* _Problem to solve_:
Output nothing but the lines from the first line of the entries to the line with "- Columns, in", inclusive, exactly as they read.

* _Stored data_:
┌────────

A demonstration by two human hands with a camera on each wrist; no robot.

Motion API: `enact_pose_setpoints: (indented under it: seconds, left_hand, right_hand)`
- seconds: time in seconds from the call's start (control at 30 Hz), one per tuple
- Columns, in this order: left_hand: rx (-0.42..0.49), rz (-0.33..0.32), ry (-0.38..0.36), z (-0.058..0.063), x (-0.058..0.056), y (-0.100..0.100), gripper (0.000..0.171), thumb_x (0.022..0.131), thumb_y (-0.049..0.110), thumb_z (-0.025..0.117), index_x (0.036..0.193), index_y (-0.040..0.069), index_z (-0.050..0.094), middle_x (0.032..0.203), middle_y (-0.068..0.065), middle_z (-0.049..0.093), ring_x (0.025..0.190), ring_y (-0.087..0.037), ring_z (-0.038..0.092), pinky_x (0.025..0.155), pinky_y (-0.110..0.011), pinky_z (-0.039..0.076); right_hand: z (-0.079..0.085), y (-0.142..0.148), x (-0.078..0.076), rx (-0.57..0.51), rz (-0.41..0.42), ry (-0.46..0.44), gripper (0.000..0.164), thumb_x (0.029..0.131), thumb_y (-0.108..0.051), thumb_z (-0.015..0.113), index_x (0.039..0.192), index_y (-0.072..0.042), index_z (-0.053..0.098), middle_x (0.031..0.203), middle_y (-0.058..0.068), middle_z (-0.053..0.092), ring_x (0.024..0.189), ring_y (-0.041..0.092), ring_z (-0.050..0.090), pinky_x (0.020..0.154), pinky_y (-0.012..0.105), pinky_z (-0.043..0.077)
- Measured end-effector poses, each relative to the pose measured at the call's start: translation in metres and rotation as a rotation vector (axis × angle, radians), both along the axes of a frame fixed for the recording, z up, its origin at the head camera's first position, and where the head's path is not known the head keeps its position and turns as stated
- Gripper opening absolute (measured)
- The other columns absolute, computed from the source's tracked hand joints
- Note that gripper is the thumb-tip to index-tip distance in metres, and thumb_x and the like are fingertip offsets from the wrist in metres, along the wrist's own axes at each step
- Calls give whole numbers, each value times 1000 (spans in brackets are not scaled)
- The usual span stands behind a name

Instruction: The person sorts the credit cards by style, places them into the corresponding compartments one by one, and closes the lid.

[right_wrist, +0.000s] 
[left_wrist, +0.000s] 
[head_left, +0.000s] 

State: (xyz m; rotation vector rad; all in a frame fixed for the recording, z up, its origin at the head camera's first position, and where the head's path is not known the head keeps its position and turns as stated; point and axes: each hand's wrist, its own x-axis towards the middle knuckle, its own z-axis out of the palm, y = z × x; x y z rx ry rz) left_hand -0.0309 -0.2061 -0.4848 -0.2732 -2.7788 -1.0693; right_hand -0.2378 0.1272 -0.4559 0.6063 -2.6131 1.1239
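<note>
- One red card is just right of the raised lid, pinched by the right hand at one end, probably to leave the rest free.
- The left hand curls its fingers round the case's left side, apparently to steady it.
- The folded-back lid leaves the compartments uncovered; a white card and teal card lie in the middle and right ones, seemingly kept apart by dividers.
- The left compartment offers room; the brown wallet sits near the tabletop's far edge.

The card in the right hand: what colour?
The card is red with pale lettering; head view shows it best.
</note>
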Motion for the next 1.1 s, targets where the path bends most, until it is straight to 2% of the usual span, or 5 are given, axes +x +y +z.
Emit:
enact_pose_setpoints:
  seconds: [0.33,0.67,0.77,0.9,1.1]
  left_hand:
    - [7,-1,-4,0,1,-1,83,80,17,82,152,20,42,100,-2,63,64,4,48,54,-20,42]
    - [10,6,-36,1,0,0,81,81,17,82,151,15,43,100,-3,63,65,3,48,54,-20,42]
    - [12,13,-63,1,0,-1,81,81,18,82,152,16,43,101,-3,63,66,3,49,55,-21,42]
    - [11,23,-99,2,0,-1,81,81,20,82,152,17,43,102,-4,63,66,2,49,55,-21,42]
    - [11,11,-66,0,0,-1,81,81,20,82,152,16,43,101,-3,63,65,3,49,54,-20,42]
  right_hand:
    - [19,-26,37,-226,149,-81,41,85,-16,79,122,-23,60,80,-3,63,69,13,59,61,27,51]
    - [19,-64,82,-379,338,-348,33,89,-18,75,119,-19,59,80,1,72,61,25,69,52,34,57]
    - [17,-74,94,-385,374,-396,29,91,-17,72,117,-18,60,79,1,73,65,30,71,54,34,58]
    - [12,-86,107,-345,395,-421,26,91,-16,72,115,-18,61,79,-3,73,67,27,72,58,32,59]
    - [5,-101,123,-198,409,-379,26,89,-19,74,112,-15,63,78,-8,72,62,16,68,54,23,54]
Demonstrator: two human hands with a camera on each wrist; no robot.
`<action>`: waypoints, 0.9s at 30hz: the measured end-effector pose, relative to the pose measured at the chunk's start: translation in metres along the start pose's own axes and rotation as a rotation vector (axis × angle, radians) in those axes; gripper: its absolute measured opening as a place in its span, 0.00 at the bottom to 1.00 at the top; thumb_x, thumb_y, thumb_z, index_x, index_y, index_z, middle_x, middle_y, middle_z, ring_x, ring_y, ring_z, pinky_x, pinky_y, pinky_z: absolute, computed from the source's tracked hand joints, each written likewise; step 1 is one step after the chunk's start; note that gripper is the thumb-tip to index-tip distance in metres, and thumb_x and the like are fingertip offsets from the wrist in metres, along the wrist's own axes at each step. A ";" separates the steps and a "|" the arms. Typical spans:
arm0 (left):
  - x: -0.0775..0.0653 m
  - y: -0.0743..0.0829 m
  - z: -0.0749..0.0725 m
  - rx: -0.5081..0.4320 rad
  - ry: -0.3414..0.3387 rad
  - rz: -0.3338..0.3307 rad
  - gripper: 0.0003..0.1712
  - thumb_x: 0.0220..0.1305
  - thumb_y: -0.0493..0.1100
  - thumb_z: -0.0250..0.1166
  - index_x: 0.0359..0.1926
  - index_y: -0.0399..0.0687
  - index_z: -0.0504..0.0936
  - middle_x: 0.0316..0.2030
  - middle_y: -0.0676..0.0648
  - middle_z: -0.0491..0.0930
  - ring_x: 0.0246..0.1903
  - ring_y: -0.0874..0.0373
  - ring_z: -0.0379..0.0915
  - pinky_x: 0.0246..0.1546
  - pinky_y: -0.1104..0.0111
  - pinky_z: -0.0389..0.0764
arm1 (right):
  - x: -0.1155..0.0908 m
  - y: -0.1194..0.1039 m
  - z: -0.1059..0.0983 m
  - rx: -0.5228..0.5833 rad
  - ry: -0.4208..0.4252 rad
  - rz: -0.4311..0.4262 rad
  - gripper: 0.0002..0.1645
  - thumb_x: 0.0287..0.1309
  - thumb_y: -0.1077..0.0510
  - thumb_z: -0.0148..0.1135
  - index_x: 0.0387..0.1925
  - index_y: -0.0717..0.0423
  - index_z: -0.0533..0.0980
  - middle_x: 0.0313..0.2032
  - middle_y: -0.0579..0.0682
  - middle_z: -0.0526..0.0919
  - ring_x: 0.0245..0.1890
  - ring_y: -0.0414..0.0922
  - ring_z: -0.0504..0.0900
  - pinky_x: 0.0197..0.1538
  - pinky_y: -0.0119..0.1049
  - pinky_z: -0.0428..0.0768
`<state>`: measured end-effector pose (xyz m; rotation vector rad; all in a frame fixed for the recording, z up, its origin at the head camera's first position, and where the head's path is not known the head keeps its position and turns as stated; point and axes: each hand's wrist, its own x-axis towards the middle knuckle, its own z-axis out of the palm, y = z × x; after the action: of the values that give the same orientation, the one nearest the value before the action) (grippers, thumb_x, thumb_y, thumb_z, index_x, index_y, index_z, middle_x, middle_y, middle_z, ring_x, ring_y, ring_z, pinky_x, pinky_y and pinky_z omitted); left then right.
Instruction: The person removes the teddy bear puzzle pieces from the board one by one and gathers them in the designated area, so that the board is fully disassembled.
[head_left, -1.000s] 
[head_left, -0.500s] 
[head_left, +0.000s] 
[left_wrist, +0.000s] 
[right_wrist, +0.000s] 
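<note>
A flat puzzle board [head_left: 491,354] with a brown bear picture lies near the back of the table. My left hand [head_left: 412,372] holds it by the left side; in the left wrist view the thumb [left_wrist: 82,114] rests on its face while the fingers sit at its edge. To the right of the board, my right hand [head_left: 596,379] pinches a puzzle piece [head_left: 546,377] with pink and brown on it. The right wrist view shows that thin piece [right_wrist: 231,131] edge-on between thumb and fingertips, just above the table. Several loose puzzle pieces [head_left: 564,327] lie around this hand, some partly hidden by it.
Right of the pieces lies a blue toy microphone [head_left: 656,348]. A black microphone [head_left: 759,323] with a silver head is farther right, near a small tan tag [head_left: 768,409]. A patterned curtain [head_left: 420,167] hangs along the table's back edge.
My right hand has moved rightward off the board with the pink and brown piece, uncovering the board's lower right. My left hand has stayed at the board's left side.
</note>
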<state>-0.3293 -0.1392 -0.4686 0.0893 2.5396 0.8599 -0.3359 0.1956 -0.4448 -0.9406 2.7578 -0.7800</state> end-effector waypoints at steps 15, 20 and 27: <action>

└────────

* _Result of this exercise_:
A demonstration by two human hands with a camera on each wrist; no robot.

Motion API: `enact_pose_setpoints: (indented under it: seconds, left_hand, right_hand)`
- seconds: time in seconds from the call's start (control at 30 Hz), one per tuple
- Columns, in this order: left_hand: rx (-0.42..0.49), rz (-0.33..0.32), ry (-0.38..0.36), z (-0.058..0.063), x (-0.058..0.056), y (-0.100..0.100), gripper (0.000..0.171), thumb_x (0.022..0.131), thumb_y (-0.049..0.110), thumb_z (-0.025..0.117), index_x (0.036..0.193), index_y (-0.040..0.069), index_z (-0.050..0.094), middle_x (0.032..0.203), middle_y (-0.068..0.065), middle_z (-0.049..0.093), ring_x (0.025..0.190), ring_y (-0.087..0.037), ring_z (-0.038..0.092), pinky_x (0.025..0.155), pinky_y (-0.110..0.011), pinky_z (-0.039..0.076); right_hand: z (-0.079..0.085), y (-0.142..0.148), x (-0.078..0.076), rx (-0.57..0.51), rz (-0.41..0.42), ry (-0.46..0.44), gripper (0.000..0.164), thumb_x (0.029..0.131), thumb_y (-0.108..0.051), thumb_z (-0.015..0.113), index_x (0.039..0.192), index_y (-0.072..0.042), index_z (-0.053..0.098), middle_x (0.031..0.203), middle_y (-0.058..0.068), middle_z (-0.053..0.092), ring_x (0.024..0.189), ring_y (-0.041..0.092), ring_z (-0.050..0.090), pinky_x (0.020..0.154), pinky_y (-0.012..0.105), pinky_z (-0.043..0.077)

This output is complete, so the exercise is closed.